• Problem: The full listing, excluding its pictures, should be printed exactly as it stands.

• Exercise data:
-=-=-=-=-

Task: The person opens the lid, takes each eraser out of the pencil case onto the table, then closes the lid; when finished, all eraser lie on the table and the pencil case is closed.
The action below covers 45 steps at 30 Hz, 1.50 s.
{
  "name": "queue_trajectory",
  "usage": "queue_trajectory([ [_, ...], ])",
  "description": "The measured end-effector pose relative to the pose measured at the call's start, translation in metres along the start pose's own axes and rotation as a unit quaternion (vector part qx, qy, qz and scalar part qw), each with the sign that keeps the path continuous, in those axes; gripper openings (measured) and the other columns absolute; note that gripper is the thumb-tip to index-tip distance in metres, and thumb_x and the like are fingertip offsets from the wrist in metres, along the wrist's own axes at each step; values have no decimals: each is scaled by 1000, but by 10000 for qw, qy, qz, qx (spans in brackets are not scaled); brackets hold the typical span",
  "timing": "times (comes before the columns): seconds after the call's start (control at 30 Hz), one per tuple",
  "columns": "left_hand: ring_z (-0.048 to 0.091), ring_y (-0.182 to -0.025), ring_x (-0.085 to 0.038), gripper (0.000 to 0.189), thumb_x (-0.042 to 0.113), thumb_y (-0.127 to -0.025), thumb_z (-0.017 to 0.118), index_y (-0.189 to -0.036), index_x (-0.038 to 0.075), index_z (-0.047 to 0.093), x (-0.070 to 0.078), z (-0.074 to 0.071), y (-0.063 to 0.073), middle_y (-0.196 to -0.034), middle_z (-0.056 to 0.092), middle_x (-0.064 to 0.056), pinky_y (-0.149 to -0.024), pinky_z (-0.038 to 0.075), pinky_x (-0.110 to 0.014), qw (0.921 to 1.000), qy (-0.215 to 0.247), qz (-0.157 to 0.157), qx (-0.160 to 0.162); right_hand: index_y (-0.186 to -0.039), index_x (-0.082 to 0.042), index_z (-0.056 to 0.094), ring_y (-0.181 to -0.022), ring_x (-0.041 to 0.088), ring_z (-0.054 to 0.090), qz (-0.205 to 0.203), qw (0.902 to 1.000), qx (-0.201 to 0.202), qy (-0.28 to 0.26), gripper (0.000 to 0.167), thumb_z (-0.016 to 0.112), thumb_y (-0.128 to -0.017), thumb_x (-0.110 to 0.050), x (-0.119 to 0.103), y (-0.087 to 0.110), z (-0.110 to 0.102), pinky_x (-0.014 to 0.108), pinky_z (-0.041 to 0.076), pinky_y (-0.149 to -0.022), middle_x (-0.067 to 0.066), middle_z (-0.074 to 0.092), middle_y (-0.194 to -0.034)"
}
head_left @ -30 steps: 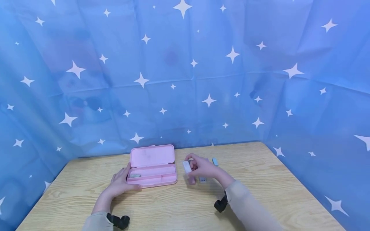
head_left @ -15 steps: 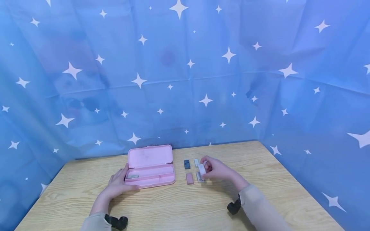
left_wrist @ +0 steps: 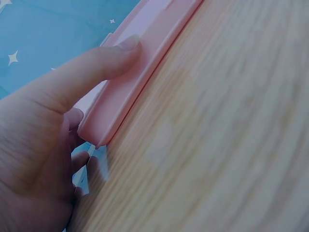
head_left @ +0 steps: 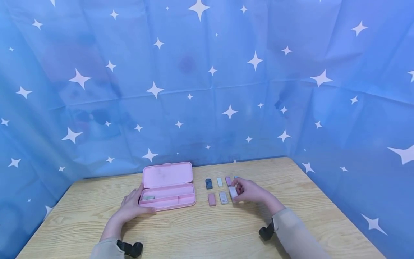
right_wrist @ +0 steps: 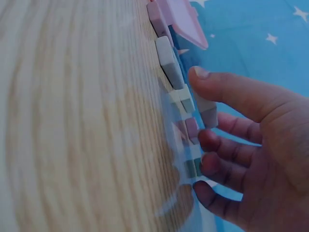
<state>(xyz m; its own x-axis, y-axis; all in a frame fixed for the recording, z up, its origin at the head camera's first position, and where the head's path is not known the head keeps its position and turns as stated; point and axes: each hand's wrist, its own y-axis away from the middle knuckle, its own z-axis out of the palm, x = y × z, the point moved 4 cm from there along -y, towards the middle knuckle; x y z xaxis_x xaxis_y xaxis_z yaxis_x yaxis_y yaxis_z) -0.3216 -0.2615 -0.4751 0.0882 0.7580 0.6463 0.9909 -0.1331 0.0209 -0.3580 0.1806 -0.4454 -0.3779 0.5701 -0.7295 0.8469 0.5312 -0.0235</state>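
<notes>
My left hand [head_left: 130, 204] grips the left end of an open pink pencil case [head_left: 169, 175], its thumb over the front wall. A small pale green eraser [head_left: 148, 197] lies in the long compartment. To the right of the case, my right hand [head_left: 251, 191] pinches a white block eraser [head_left: 233, 192] between thumb and fingers, close over the table. Left of that eraser lie a grey-white eraser [head_left: 223, 198] and a pink eraser [head_left: 211, 199]. Behind them stand a dark eraser [head_left: 208, 183], a small white eraser [head_left: 219, 181] and a purple eraser [head_left: 228, 181].
A light blue eraser [head_left: 235, 177] is partly hidden behind my right hand. All of it sits on a wood-grain table [head_left: 194, 233]. A blue star-patterned cloth [head_left: 194, 108] hangs along the table's back and sides.
My right hand has carried the white eraser to the right and lowered it beside the grey-white one. The erasers it covered before now show. My left hand stays on the case.
</notes>
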Motion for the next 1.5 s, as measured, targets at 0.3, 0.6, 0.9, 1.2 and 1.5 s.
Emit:
queue_trajectory([
  [0.3,5,-141,-50,128,51,-68,83,-155,2,3,0,0,1,-154,12,-33,-110,-4,-65,10000,-3,-41,2,-112,1,55,-66,16,45,125,9995,-49,280,43,79,-79,-12,0,0,1,27,39,-58,7,52,-78],
  [0.6,5,-141,-50,128,50,-68,83,-155,2,2,2,-1,1,-155,13,-33,-110,-3,-65,10000,4,-43,7,-111,0,55,-63,14,42,201,9988,-107,425,42,79,-78,-11,-2,-1,2,27,36,-57,3,50,-75],
  [0.9,5,-141,-50,127,49,-68,83,-155,2,2,4,-2,3,-155,13,-33,-110,-2,-65,10000,12,-65,-37,-117,0,54,-65,16,44,308,9975,-143,615,49,81,-78,-14,-4,-3,1,30,37,-59,4,51,-76],
  [1.2,5,-141,-49,129,51,-68,83,-155,2,2,2,-1,0,-155,13,-32,-110,-1,-65,9999,9,-101,-31,-126,-2,54,-67,16,50,218,9913,-450,1218,49,75,-85,-19,-43,-13,-9,32,42,-58,1,56,-79],
  [1.5,3,-142,-49,128,52,-68,83,-155,3,1,1,0,1,-156,11,-31,-110,-3,-65,9999,33,-90,-50,-126,-13,59,-78,12,57,-399,9845,-1087,1317,39,70,-88,-15,-89,-61,17,32,50,-70,-4,60,-89],
])
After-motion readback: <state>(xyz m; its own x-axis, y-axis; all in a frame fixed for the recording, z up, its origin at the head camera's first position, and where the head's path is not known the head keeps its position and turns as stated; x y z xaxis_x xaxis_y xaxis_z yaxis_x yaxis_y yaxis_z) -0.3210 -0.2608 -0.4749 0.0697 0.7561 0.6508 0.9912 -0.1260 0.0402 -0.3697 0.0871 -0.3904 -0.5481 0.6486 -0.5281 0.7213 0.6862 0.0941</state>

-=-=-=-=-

• Answer area:
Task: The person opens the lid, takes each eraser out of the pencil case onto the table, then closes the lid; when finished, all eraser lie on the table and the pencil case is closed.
The action below covers 45 steps at 30 Hz, 1.50 s.
{
  "name": "queue_trajectory",
  "usage": "queue_trajectory([ [_, ...], ])",
  "description": "The measured end-effector pose relative to the pose measured at the call's start, translation in metres along the start pose's own axes and rotation as a unit quaternion (vector part qx, qy, qz and scalar part qw), each with the sign that keeps the path continuous, in those axes; gripper openings (measured) and the other columns absolute; note that gripper is the thumb-tip to index-tip distance in metres, and thumb_x and the like are fingertip offsets from the wrist in metres, along the wrist's own axes at each step; values have no decimals: each is scaled by 1000, but by 10000 for qw, qy, qz, qx (spans in brackets are not scaled); brackets hold the typical span",
  "timing": "times (comes before the columns): seconds after the call's start (control at 30 Hz), one per tuple",
  "columns": "left_hand: ring_z (-0.048 to 0.091), ring_y (-0.182 to -0.025), ring_x (-0.085 to 0.038), gripper (0.000 to 0.189), thumb_x (-0.042 to 0.113), thumb_y (-0.127 to -0.025), thumb_z (-0.017 to 0.118), index_y (-0.189 to -0.036), index_x (-0.038 to 0.075), index_z (-0.047 to 0.093), x (-0.070 to 0.078), z (-0.074 to 0.071), y (-0.063 to 0.073), middle_y (-0.196 to -0.034), middle_z (-0.056 to 0.092), middle_x (-0.064 to 0.056), pinky_y (-0.149 to -0.024), pinky_z (-0.038 to 0.075), pinky_x (-0.110 to 0.014), qw (0.921 to 1.000), qy (-0.215 to 0.247), qz (-0.157 to 0.157), qx (-0.160 to 0.162); right_hand: index_y (-0.186 to -0.039), index_x (-0.082 to 0.042), index_z (-0.056 to 0.094), ring_y (-0.181 to -0.022), ring_x (-0.041 to 0.088), ring_z (-0.054 to 0.090), qz (-0.205 to 0.203), qw (0.902 to 1.000), qx (-0.201 to 0.202), qy (-0.28 to 0.26), gripper (0.000 to 0.167), thumb_z (-0.016 to 0.112), thumb_y (-0.128 to -0.017), thumb_x (-0.110 to 0.050), x (-0.119 to 0.103), y (-0.087 to 0.110), z (-0.110 to 0.102), pinky_x (-0.014 to 0.108), pinky_z (-0.041 to 0.076), pinky_y (-0.149 to -0.022), middle_x (-0.067 to 0.066), middle_z (-0.074 to 0.092), middle_y (-0.194 to -0.034)"
}
head_left @ -30 steps: 
head_left @ -15 steps: 
left_wrist @ +0 steps: 
head_left @ +0 steps: 
right_wrist @ +0 steps: 
<state>(xyz m; its own x-axis, y-axis; all in a frame fixed for the recording, z up, its origin at the head camera's first position, and where the head's path is not known the head keeps its position and turns as stated; point and axes: each hand's wrist, its own y-axis away from the middle knuckle, its own z-axis out of the palm, x = y × z, the point moved 4 cm from there along -y, towards the middle knuckle; x y z xaxis_x xaxis_y xaxis_z yaxis_x yaxis_y yaxis_z) -0.3216 -0.2615 -0.4751 0.0882 0.7580 0.6463 0.9909 -0.1331 0.0209 -0.3580 0.1806 -0.4454 -0.3779 0.5701 -0.7295 0.8469 0.5312 -0.0235</state>
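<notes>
My left hand [head_left: 130, 204] grips the left end of an open pink pencil case [head_left: 169, 175], its thumb over the front wall. A small pale green eraser [head_left: 148, 197] lies in the long compartment. To the right of the case, my right hand [head_left: 251, 191] pinches a white block eraser [head_left: 233, 192] between thumb and fingers, close over the table. Left of that eraser lie a grey-white eraser [head_left: 223, 198] and a pink eraser [head_left: 211, 199]. Behind them stand a dark eraser [head_left: 208, 183], a small white eraser [head_left: 219, 181] and a purple eraser [head_left: 228, 181].
A light blue eraser [head_left: 235, 177] is partly hidden behind my right hand. All of it sits on a wood-grain table [head_left: 194, 233]. A blue star-patterned cloth [head_left: 194, 108] hangs along the table's back and sides.
My right hand has carried the white eraser to the right and lowered it beside the grey-white one. The erasers it covered before now show. My left hand stays on the case.
</notes>
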Motion for the next 1.5 s, as measured, targets at 0.3, 0.6, 0.9, 1.2 and 1.5 s.
Emit:
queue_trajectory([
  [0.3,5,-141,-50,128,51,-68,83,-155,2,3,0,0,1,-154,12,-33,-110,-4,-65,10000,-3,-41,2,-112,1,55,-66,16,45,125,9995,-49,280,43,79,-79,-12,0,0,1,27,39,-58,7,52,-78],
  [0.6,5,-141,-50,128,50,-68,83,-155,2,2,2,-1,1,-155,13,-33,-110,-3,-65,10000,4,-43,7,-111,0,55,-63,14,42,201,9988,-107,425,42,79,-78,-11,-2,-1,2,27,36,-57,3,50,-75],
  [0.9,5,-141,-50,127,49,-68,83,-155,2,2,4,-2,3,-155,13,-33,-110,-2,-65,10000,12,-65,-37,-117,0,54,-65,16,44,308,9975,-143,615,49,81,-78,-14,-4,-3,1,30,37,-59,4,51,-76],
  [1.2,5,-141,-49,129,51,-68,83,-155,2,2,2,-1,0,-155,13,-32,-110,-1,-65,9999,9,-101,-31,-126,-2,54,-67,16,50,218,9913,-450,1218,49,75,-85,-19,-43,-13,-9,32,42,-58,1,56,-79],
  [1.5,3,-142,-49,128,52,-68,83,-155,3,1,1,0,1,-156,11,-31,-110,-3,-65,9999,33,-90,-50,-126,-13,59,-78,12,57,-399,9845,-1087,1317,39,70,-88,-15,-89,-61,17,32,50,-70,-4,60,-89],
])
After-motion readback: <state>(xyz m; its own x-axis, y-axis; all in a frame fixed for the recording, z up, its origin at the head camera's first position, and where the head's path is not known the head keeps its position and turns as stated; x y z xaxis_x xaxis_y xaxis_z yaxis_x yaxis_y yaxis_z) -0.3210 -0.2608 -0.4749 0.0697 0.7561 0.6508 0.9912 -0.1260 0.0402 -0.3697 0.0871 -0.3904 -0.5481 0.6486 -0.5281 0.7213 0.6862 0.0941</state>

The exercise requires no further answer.